Unattended-Upgrade::Origins-Pattern {
        // Codename based matching:
        // This will follow the migration of a release through different
        // archives (e.g. from testing to stable and later oldstable).
        // Software will be the latest available for the named release,
        // but the Debian release itself will not be automatically upgraded.
//      "origin=Debian,codename=${distro_codename}-updates";
//      "origin=Debian,codename=${distro_codename}-proposed-updates";
//      "origin=Debian,codename=${distro_codename},label=Debian";
//      "origin=Debian,codename=${distro_codename},label=Debian-Security";

        // Archive or Suite based matching:
        // Note that this will silently match a different release after
        // migration to the specified archive (e.g. testing becomes the
        // new stable).

        "o=Debian,n=buster";
        "o=Debian,n=buster-updates";
        "o=Debian,n=buster,l=Debian-Security";
        "o=SparkyLinux,n=nibiru";
        "o=SparkyLinux,n=core,a=core";
        "o=Unofficial Multimedia Packages,n=buster";
        "o=Google LLC,a=stable";
//      "o=Debian Backports,a=buster-backports";
// BACKPORTS COMMENTED OUT ON PURPOSE
};

// Python regular expressions, matching packages to exclude from upgrading
Unattended-Upgrade::Package-Blacklist {
    // The following matches all packages starting with linux-
//  "linux-";
    "grub";
    "grub-";
// THE ABOVE IS TO PREVENT THE RECENT POST GRUB UPDATE MESS

The above values can be derived from running sudo apt-policy > policy.txt and working through that file.

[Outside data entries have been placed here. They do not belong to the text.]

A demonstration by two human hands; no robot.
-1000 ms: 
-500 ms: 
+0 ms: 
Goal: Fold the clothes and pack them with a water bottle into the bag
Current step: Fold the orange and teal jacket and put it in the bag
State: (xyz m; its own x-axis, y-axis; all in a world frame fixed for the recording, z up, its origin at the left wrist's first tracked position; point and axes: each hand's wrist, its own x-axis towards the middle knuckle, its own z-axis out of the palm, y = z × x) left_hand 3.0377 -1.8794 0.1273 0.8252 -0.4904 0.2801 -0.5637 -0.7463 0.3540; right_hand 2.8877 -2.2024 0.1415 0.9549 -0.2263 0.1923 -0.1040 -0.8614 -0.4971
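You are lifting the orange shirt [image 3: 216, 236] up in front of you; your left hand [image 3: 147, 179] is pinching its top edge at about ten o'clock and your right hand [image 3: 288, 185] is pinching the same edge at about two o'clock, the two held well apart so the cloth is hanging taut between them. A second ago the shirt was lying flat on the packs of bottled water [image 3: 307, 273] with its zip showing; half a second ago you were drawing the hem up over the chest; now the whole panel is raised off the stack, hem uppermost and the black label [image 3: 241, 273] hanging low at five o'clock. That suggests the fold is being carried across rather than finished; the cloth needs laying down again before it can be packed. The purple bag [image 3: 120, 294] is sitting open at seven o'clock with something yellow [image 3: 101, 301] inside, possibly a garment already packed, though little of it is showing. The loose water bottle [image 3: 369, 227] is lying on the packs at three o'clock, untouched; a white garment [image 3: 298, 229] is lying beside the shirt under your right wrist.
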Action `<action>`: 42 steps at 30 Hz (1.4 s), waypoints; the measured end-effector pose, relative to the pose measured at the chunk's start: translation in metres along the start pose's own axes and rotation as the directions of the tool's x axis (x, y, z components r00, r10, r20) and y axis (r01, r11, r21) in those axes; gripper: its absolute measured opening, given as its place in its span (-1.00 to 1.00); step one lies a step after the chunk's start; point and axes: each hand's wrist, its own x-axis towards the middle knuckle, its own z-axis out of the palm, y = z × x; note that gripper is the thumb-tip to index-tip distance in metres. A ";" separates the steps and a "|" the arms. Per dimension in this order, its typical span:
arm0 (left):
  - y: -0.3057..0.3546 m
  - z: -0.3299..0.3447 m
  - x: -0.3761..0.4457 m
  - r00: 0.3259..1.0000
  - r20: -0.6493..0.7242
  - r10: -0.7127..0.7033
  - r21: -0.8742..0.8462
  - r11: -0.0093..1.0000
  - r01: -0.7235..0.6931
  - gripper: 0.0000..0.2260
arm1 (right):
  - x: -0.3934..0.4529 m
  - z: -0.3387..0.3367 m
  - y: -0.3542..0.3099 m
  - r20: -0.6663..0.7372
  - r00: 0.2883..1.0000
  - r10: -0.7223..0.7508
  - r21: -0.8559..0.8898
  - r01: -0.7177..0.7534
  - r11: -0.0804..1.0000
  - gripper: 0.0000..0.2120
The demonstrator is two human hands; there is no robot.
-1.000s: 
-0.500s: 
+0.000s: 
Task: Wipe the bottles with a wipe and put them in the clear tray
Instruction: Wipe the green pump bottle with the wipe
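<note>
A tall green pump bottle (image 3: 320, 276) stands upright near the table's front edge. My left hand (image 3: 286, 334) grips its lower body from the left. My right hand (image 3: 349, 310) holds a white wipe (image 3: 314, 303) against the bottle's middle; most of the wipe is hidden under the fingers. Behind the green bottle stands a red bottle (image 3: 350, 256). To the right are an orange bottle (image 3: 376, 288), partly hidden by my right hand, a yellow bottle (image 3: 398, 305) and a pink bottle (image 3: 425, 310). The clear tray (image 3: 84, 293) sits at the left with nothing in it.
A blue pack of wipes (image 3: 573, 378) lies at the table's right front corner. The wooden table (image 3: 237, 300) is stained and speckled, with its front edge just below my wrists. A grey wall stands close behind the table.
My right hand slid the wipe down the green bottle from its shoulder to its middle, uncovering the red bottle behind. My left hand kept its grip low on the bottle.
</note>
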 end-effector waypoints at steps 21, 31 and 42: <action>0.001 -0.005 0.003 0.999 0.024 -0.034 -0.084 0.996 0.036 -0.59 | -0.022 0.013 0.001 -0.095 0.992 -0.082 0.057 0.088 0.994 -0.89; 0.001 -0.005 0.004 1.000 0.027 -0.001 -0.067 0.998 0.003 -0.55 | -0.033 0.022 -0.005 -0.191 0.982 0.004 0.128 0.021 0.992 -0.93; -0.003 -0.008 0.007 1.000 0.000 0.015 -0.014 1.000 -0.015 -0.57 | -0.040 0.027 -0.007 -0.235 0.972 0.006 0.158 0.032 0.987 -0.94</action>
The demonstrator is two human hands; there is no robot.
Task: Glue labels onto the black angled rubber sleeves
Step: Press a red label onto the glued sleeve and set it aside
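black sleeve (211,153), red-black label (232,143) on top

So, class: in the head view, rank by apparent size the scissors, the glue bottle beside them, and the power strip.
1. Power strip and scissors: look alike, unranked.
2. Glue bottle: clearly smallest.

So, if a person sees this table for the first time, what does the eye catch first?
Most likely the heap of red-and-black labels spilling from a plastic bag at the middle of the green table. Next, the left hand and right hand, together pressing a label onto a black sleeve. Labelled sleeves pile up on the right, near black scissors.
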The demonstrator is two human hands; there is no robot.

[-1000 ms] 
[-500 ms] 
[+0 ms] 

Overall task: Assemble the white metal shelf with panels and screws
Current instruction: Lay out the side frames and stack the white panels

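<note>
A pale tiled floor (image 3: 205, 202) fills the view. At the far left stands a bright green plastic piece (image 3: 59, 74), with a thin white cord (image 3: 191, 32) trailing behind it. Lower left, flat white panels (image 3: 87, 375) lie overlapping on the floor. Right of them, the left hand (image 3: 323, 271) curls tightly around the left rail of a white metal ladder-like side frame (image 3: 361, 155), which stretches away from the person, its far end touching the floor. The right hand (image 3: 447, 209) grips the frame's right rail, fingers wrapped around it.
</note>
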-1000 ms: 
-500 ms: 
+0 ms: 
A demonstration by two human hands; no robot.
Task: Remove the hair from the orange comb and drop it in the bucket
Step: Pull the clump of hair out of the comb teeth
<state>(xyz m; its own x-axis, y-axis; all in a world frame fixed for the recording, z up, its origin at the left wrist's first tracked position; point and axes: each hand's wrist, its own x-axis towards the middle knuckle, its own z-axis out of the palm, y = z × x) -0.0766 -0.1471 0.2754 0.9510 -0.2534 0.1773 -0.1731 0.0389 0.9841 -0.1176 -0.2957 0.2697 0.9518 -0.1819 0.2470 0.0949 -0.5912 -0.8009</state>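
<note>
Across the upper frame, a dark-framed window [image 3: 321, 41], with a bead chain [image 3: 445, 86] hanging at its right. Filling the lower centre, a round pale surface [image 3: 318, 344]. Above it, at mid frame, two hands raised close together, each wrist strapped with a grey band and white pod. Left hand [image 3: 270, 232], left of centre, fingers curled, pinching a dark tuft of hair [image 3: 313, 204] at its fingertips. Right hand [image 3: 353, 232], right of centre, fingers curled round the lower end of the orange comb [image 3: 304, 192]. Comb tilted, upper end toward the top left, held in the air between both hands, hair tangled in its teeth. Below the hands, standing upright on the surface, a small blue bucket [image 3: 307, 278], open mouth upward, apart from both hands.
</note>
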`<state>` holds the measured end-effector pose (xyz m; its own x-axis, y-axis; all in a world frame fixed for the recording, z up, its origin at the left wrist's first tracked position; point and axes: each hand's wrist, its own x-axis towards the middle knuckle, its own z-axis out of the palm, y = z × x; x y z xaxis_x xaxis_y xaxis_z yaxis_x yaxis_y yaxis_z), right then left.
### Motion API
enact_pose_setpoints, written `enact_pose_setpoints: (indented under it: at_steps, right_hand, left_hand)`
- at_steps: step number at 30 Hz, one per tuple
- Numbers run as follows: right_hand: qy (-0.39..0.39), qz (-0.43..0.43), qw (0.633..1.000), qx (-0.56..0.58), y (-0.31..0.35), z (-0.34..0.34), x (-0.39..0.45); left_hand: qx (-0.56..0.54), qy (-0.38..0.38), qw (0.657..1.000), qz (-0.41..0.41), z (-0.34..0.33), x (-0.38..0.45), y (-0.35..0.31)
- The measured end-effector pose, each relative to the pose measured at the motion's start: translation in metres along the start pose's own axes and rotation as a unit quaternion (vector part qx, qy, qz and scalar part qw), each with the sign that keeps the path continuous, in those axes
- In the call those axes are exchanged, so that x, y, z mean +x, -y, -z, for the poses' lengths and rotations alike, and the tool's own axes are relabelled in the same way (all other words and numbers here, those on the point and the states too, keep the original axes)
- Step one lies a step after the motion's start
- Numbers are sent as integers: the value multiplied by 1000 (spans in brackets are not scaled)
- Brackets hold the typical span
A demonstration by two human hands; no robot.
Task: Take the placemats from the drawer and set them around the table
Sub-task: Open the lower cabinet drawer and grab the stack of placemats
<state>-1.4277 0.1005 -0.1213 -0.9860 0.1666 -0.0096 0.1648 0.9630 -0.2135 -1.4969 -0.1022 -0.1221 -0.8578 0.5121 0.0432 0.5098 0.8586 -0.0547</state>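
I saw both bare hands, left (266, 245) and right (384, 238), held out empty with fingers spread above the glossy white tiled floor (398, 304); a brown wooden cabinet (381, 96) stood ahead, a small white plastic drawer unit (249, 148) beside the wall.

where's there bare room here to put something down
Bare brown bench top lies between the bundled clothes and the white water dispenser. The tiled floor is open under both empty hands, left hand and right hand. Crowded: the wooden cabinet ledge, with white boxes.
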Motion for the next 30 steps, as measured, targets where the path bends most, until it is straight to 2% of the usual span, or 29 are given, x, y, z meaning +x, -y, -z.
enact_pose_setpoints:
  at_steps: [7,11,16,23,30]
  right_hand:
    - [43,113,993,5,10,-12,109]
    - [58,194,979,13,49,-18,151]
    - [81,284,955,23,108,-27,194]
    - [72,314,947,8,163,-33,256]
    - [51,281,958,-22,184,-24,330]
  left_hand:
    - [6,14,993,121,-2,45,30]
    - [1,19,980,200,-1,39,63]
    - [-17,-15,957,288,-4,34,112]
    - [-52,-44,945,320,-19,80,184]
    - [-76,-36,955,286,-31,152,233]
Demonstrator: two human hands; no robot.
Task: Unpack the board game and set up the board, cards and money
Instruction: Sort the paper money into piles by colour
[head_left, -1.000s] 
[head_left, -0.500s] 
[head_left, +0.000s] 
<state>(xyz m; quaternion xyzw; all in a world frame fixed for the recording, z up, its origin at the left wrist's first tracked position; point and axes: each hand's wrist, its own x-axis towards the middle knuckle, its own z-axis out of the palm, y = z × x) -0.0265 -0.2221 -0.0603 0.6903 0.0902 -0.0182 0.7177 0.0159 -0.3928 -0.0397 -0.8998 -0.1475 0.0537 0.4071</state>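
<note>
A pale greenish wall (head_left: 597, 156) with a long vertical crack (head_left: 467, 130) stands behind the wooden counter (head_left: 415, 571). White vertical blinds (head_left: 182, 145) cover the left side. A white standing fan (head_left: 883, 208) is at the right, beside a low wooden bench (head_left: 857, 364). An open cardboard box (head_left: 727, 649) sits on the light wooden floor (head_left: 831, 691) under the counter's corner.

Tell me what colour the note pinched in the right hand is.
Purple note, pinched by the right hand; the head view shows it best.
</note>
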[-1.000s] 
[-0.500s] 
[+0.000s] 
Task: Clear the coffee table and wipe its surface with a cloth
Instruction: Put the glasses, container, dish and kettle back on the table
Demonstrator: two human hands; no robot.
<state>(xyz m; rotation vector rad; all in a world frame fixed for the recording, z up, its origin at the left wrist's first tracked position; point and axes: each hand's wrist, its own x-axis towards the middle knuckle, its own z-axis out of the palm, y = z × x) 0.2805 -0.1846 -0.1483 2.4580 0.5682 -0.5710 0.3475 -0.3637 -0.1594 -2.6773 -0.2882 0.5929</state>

20auto-upgrades should already look like this:-
APT::Periodic::Update-Package-Lists "1";
APT::Periodic::Unattended-Upgrade "1";


You can amend the "1" to "always"
This will then allow you to run it as often as you like by configuring the timers above to run on minutes or hours.

Once you've done this you can then reboot and all will be well.
You can check what is happening using - below is from my system after reboot/next day

robin@flopsy:~$ sudo systemctl status apt-daily-upgrade.service
● apt-daily-upgrade.service - Daily apt upgrade and clean activities
   Loaded: loaded (/lib/systemd/system/apt-daily-upgrade.service; static; vendor preset: enabled)
   Active: inactive (dead) since Thu 2020-10-15 05:58:25 BST; 4h 24min ago
     Docs: man:apt(8)
  Process: 2771 ExecStartPre=/usr/lib/apt/apt-helper wait-online (code=exited, status=0/SUCCESS)
  Process: 2779 ExecStart=/usr/lib/apt/apt.systemd.daily install (code=exited, status=0/SUCCESS)
Main PID: 2779 (code=exited, status=0/SUCCESS)

Oct 15 05:58:15 flopsy systemd[1]: Starting Daily apt upgrade and clean activities...
Oct 15 05:58:25 flopsy systemd[1]: apt-daily-upgrade.service: Succeeded.
Oct 15 05:58:25 flopsy systemd[1]: Started Daily apt upgrade and clean activities.

robin@flopsy:~$ sudo systemctl list-timers apt-daily.timer --all
NEXT                         LEFT     LAST                         PASSED       UNIT            ACTIVATES
Fri 2020-10-16 05:48:12 BST  19h left Thu 2020-10-15 05:48:12 BST  4h 34min ago apt-daily.timer apt-daily.service

1 timers listed.

robin@flopsy:~$ sudo systemctl list-timers apt-daily-upgrade.timer --all
NEXT LEFT LAST                         PASSED       UNIT                    ACTIVATES
n/a  n/a  Thu 2020-10-15 05:58:15 BST  4h 24min ago apt-daily-upgrade.timer apt-daily-upgrade.service

1 timers listed.


I hope this is of help to someone who may be struggling with why u/a does not behave as expected in Sparky. Of course Sparky has its own update tool that can be configured to run via a Cron job. Unattended Upgrades is just a different way of doing the same job but totally in background with no user intervention required.